Lead/Presenter: Jeff Pyne,
COIN - North Little Rock
All Authors: Pyne JM (Center for Mental Health Outcomes Research), Kelly PA (Southeast Louisiana Veterans Healthcare System), Fischer EP (Center for Mental Health Outcomes Research) Miller CJ (Center for Healthcare Organization and Implementation Research) Wright P (University of Arkansas for Medical Sciences) Zamora K (San Francisco VA Healthcare System) Koenig CJ (San Francisco State University) Seal K (San Francisco VA Healthcare System) Fortney JC (Center of Innovation for Veteran-Centered and Value-Driven Care)
Access to care, including mental health care, continues to be a priority for VHA. We used Veteran-centered methods to develop the 43-item Perceived Access Inventory (PAI). We present findings on concurrent validity.

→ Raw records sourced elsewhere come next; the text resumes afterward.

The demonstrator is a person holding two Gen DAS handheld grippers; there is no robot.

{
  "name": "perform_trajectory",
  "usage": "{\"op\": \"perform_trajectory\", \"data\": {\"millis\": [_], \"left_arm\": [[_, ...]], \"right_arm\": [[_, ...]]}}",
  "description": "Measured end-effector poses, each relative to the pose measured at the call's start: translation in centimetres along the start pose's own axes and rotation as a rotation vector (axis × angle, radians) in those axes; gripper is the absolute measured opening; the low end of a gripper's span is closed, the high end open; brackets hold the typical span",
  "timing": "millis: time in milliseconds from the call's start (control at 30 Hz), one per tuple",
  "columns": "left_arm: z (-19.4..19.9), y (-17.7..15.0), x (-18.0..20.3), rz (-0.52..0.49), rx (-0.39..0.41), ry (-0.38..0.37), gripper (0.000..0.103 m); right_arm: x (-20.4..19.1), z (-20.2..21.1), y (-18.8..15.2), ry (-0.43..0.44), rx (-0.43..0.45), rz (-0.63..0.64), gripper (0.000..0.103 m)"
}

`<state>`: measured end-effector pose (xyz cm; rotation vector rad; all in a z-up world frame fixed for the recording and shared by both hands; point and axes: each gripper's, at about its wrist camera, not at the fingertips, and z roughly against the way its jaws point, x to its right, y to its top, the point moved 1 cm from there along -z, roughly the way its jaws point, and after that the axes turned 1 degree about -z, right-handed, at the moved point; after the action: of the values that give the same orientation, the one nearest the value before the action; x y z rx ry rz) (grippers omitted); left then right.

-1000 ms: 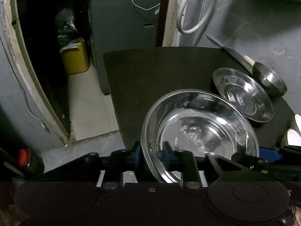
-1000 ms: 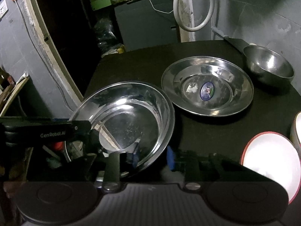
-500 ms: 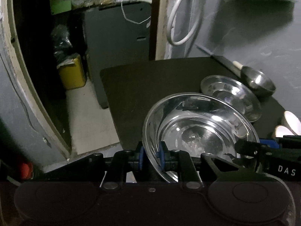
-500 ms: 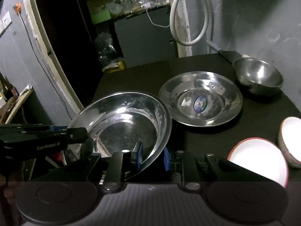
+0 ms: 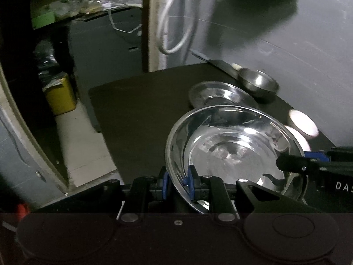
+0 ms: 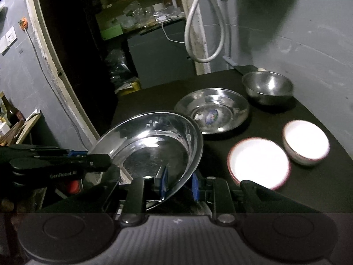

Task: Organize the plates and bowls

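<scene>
Fingers of both the left gripper [image 5: 178,182] and right gripper [image 6: 179,184] pinch 1 steel plate [image 6: 154,152], lifted; 4 dishes remain unstacked on the table [image 6: 308,190].

Two black grippers, left gripper [image 5: 178,182] with small blue pads [image 5: 190,182] on black fingers, round silver screws, white letters "GenRobot.AI" on its side, right gripper [image 6: 179,183] with blue pads [image 6: 195,186], a grey ridged body, white letters "DAS".
</scene>
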<state>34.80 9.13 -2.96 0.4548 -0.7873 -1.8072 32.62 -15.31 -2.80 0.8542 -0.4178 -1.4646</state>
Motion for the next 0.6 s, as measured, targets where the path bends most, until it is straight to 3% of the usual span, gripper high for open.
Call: {"op": "perform_trajectory", "data": {"millis": [367,600], "left_arm": [[2.5,-3.4,1.7,-0.11,-0.088,-0.07,0.023],[2.5,-4.5,2.5,-0.129,-0.131,-0.073,0.024]], "right_arm": [[0.3,3.1,-3.9,0.001,-0.047,-0.04,0.026],[0.4,3.7,-5.4,-0.003,-0.085,-0.05,0.026]]}}
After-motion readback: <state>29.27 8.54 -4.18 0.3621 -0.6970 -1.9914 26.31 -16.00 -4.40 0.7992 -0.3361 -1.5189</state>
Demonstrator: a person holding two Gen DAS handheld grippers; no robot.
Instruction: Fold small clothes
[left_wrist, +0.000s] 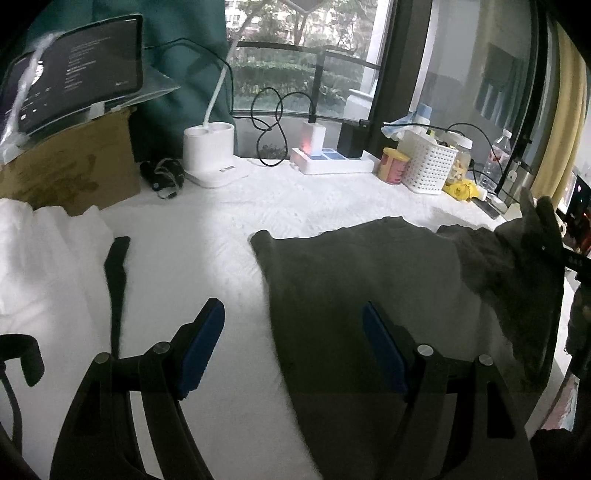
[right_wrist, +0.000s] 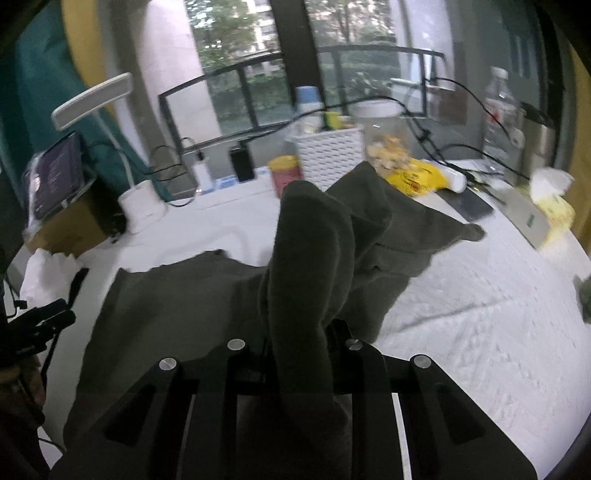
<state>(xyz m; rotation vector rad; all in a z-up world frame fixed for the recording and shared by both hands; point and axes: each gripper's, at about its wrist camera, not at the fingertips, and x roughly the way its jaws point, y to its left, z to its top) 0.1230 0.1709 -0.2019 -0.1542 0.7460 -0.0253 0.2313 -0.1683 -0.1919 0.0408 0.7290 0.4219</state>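
From the left wrist view, your left tool (left_wrist: 293, 345) hangs wide with nothing between its blue pads (left_wrist: 201, 350), straddling the near left edge of the dark olive garment (left_wrist: 354, 280) that lies spread on the white-covered desk (left_wrist: 192, 221). At the far right of that view the cloth rises in a peak where your right tool (left_wrist: 554, 243) has it pinched, though that edge of the lens is dark and I cannot make out the pads there. Use the free tool well: bring it down onto the flat left portion, or take the matching corner on your side, so the body of the garment does not drag across the desk as the other side travels. From the right wrist view, your right tool (right_wrist: 299, 332) is drawn narrow and gripping a thick bunched fold of the garment (right_wrist: 306, 251), which stands up between the fingers while the rest trails flat to the left and a loose flap lies toward the yellow bag (right_wrist: 417, 181). The grip looks bulky, more than one layer by my judgement, so carry it low and slowly across toward the opposite edge, keep the fold line straight, and lay the flap square before you let go, staying clear of the white basket (right_wrist: 328, 151) and cables behind.
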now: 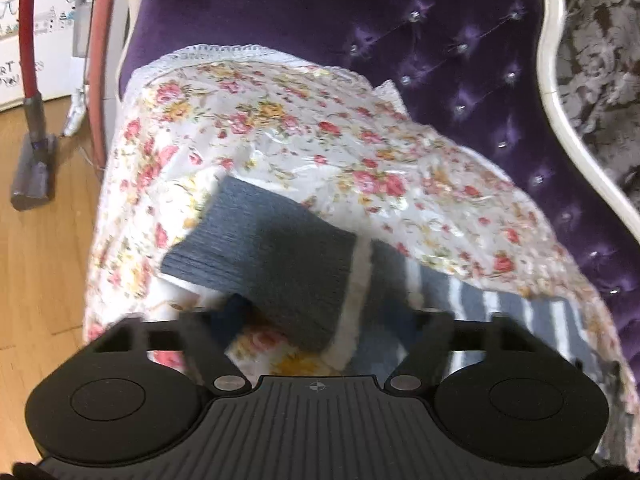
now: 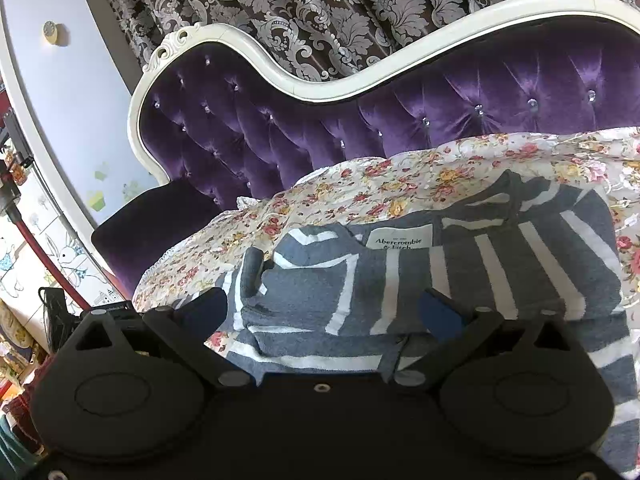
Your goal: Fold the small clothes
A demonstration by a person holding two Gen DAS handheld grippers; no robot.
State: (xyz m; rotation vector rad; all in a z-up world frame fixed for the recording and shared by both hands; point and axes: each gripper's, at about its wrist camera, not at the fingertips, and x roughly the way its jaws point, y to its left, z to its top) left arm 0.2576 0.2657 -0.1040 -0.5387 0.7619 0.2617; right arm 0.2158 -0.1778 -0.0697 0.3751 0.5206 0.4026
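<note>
Sweater [image 2: 460, 280], grey with white stripes, lies on the flowered cover [image 2: 400, 184] over the purple sofa [image 2: 280, 136]. Left gripper [image 1: 320, 316] is half closed around its sleeve [image 1: 264, 240]; right gripper [image 2: 324, 308] hovers wide, holding nothing.

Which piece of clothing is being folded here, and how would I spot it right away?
Start at the purple tufted sofa with its white carved frame. A floral sheet covers the seat, and on that sheet lies the striped garment. It is the only grey knit with white stripes there, with a white neck label.
</note>
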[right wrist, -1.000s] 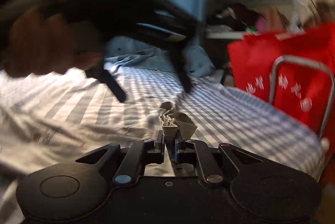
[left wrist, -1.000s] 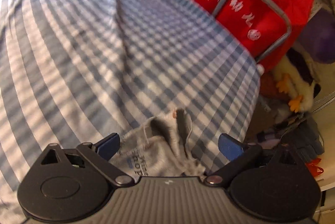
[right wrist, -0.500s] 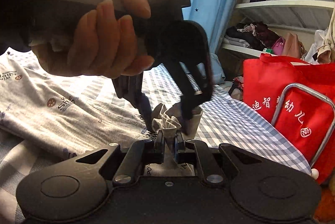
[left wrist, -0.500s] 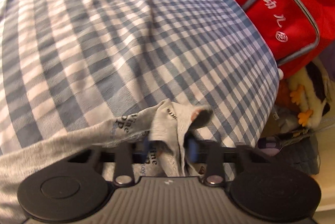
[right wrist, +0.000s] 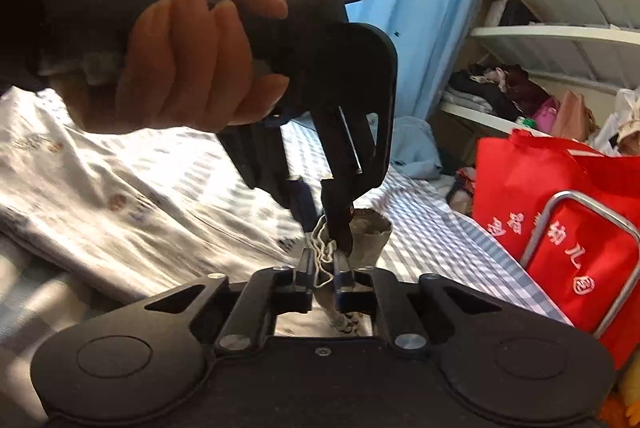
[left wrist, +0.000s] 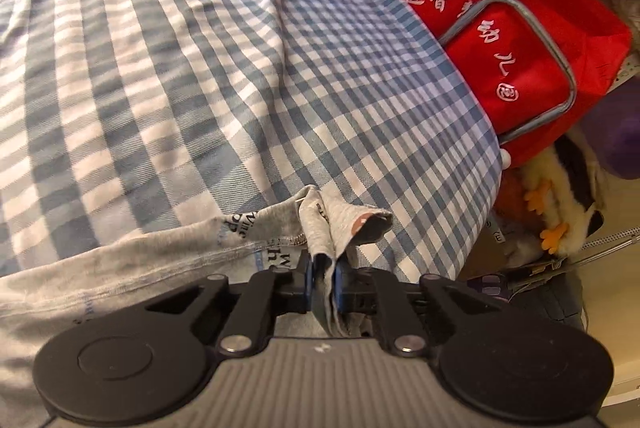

The PAI was developed from qualitative interviews with rural and urban Veterans across three VISNs and includes five domains: Logistics (5 items), Culture (3 items), Digital (9 items), Systems of Care (13 items), and Experiences of Care (13 items). Each item has two parts. Part 1 is a Yes = 1/No = 0 question which assesses the presence/prevalence of a potential barrier, e.g., "did you have to travel a long distance to get VA mental healthcare?". Part 2, administered only to those who respond "Yes" to Part 1, assesses the interference of that barrier with getting needed VA mental healthcare (not at all = 1 to completely = 5). Higher scores indicate more potential barriers/greater interference. We recruited a new sample of 99 Veterans from the same three VISNs to participate in the validation study. Opt-out letters were sent to Veterans who screened positive for depression, PTSD, or alcohol use disorder. Telephone interviews included the PAI, the 14-item Hoge Perceived Barriers to Seeking Mental Health Services, and the 8-item Client Satisfaction Questionnaire (CSQ).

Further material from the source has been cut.